=== Section Start ===

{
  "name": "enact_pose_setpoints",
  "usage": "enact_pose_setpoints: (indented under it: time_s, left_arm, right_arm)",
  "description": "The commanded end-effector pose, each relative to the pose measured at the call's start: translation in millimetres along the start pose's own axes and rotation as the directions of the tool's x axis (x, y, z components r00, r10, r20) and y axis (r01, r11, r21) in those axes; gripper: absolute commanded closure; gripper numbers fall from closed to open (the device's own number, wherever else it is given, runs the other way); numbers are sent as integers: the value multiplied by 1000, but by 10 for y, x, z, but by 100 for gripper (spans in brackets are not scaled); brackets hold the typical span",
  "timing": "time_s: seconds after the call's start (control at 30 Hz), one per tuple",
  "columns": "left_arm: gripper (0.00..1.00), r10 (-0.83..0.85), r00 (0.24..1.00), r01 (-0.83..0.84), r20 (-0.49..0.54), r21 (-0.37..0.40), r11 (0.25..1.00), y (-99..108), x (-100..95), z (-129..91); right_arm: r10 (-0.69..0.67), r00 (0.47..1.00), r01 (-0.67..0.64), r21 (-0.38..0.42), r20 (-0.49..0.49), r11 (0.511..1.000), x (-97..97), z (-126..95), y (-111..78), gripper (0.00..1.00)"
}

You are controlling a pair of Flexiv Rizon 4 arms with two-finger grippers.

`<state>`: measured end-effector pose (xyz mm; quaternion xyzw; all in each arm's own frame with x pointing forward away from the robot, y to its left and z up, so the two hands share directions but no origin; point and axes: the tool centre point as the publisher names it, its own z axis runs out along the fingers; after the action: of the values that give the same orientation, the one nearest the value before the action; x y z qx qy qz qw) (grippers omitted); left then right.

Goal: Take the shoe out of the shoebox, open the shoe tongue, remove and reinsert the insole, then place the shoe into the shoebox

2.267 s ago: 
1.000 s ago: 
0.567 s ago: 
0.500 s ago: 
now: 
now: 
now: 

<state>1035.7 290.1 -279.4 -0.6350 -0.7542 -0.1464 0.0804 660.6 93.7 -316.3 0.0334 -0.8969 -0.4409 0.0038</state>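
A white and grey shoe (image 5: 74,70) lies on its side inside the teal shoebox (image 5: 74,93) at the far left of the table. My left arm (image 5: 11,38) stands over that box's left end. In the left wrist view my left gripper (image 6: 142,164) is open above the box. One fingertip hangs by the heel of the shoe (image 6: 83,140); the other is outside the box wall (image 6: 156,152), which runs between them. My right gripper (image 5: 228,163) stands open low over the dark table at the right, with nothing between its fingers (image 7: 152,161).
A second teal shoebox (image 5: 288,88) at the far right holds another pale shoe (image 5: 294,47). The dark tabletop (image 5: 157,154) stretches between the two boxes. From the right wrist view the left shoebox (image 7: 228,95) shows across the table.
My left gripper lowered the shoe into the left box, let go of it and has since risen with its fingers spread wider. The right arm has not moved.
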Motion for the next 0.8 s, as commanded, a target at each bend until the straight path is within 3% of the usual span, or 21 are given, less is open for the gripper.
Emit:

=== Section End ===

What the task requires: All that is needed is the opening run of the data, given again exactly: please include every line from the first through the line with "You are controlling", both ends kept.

Result of this exercise:
{
  "name": "enact_pose_setpoints",
  "usage": "enact_pose_setpoints: (indented under it: time_s, left_arm, right_arm)",
  "description": "The commanded end-effector pose, each relative to the pose measured at the call's start: translation in millimetres along the start pose's own axes and rotation as the directions of the tool's x axis (x, y, z components r00, r10, r20) and y axis (r01, r11, r21) in those axes; gripper: absolute commanded closure; gripper numbers fall from closed to open (the device's own number, wherever else it is given, runs the other way); numbers are sent as integers: the value multiplied by 1000, but by 10 for y, x, z, but by 100 for gripper (spans in brackets are not scaled); brackets hold the typical span",
  "timing": "time_s: seconds after the call's start (control at 30 Hz), one per tuple",
  "columns": "left_arm: gripper (0.00..1.00), r10 (-0.83..0.85), r00 (0.24..1.00), r01 (-0.83..0.84), r20 (-0.49..0.54), r21 (-0.37..0.40), r11 (0.25..1.00), y (-99..108), x (-100..95), z (-129..91); right_arm: r10 (-0.69..0.67), r00 (0.47..1.00), r01 (-0.67..0.64), r21 (-0.38..0.42), r20 (-0.49..0.49), r11 (0.511..1.000), x (-97..97), z (-126..95), y (-111..78), gripper (0.00..1.00)"
}

You are controlling a pair of Flexiv Rizon 4 arms with two-finger grippers.

What has been written completes the answer.